El gran Tomás de Aquino debatió, como tantos otros autores, cuál género de vida era el más bello: si la vida contemplativa o la vida activa.
Los argumentos para fallar por la contemplativa eran claros para santo Tomás: es la vida dedicada a especular las verdades más altas, es la vida dedicada a la actividad racional (y la racionalidad es lo distintivo de los seres humanos). Algunos autores antiguos, como Aristóteles o Platón, también se habían decantado por la theoría (estudio, reflexión, diálogo intelectual…) por encima de la praxis (actividades sociales o laborales). El cielo prometido por las Sagradas Escrituras también fue interpretado como “contemplación” de Dios, Bien sumo y Belleza perfecta, por toda la eternidad.
Ahora bien, aunque esta comparación declara superior a la contemplación sobre la acción, no por ello podemos prescindir de la vida activa. ¿Qué comeríamos si nadie siembra? ¿Dónde viviríamos si nadie construye? Pensemos en las innumerables indigencias del humano: siempre se necesita que algunos dediquen su vida a procurar para sí y para los demás todo lo necesario para vivir dignamente.
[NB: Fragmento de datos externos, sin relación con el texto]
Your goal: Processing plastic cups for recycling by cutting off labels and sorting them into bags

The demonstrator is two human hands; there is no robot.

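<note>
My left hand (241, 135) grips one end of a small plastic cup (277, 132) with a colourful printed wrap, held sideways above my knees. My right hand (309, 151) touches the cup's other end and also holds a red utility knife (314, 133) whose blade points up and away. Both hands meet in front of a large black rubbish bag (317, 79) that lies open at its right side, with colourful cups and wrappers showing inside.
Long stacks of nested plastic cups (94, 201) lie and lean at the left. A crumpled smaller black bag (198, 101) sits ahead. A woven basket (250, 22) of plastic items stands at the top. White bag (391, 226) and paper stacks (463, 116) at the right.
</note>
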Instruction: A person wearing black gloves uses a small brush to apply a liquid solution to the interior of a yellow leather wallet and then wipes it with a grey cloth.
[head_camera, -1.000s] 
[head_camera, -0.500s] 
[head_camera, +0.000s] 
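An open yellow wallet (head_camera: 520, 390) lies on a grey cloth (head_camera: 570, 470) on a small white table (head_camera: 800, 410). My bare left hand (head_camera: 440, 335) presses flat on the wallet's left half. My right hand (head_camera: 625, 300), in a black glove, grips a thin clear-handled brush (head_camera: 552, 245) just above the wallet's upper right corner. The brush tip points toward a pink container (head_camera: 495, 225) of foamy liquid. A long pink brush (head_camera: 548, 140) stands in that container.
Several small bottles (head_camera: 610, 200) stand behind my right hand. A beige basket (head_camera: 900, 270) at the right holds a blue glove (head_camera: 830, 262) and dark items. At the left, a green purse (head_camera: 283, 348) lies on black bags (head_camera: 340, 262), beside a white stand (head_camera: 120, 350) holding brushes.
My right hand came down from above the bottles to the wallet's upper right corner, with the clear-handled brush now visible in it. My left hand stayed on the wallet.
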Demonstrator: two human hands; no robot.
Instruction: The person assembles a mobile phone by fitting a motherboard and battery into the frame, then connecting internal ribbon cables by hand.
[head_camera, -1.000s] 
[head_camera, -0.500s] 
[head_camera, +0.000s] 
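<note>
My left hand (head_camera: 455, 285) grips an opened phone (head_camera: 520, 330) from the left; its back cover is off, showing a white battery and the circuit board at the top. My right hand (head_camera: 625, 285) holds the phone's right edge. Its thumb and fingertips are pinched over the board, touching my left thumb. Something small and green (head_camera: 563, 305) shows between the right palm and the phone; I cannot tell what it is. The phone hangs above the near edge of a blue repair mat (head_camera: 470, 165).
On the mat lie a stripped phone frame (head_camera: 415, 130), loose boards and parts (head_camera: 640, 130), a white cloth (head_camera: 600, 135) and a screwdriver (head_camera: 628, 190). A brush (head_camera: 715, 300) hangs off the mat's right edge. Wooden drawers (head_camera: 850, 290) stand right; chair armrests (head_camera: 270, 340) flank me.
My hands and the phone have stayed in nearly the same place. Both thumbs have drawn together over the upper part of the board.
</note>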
Incluso Tomás aprendió de Aristóteles que, dentro de las actividades más bellas, figuraba la de dirigir la polis al bien común.
El Evangelio da cuenta también de esta polaridad. Las dos hermanas de Lázaro, Marta y María representaban, respectivamente, la vida activa y la contemplativa. Una fregando platos, preparando comida, aseando la casa para agasajar a Cristo, la otra, a los pies de su Señor, escuchando y contemplando su faz y sus palabras. María eligió la mejor parte.
Pero santo Tomás, aunque acepta que “sin más” la contemplación es mejor que la acción, no se decantará totalmente por ella. Y para dar su respuesta, aborda la cuestión desde un flanco interesante: ¿qué género de vida eligió Cristo? ¿Fue un ermitaño, un estudioso, un iluminado que se alejaba del pueblo para dedicarse a meditar? No. ¿Acaso no pasó su vida “predicando” la Buena Nueva, “curando” enfermos, “liberando” a oprimidos por los demonios? Sí.
El Hijo se encarnó para testimoniar la verdad y salvar a los hombres. Lo anterior es una suerte de “mezcla” de los dos géneros de vida, en palabras de santo Tomás: Cristo se dedicó a “transmitir a los demás lo contemplado” (contemplata aliis tradere) (ST, III, q.40, a.1 ad 2). Esa frase es tan bella y precisa que los dominicos la asumieron como lema. Es hacer vida activa de lo que previamente fue vida contemplativa y es llevar lo experimentado en la activa a la contemplación. Simbiosis. Equilibrio. Mutuo enriquecimiento. Lo mejor de los dos mundos. No “Marta o María” sino “Marta y María”.
Veamos: ¿Qué hay más bello que contemplar la belleza de una demostración matemática, del estremecimiento al escuchar una pieza de Bach, del gusto por comprender un principio del derecho…? Sólo hay una cosa: que eso contemplado se comparta, se transmita, se ponga en “común” con el otro. Porque lo primero hace referencia a la veritas, lo segundo a la caritas. Y las dos juntas son superiores a cualquiera de ellas por separado: “contemplata aliis tradere”.
¿Y qué es la docencia sino una “participación” de esta extraña intersección entre la verdad y la caridad? Por eso es sano que en una Universidad no sólo los académicos, sino también aquellos administrativos que tengan vocación y habilidad también pongan un pie en la docencia. Porque enseñar precisa contemplación, y esto nos obliga a comprender, pensar, reflexionar, entender, aprender, profundizar…. pero enseñar también supone acción y esto nos enseña a interesarnos por los demás, a dar y a darnos, a compartir, a ser generosos. Por la contemplación nos alimentamos, por la acción alimentamos a otros. El alimento es la verdad.
Las palabras en ocasiones son afortunadas, en ocasiones no. Hay una forma de expresar nuestra dedicación a la docencia que me parece desafortunada: “carga”. Nos hemos acostumbrado a decir: “tengo tantas horas de carga docente”, “carga de trabajo”, “carga de investigación”. Cuando escucho esto me imagino un burro al cual se le ata al lomo pesados fardos. La docencia es una responsabilidad. También es una bendición, una gracia, una oportunidad para crecer uno mismo y para hacer crecer a los demás. Porque “transmitir lo contemplado” no es carga, sino una de las vidas más dichosas que podemos experimentar en esta vida. Los académicos somos unos centauros vocacionales, mitad contemplativos, mitad activos.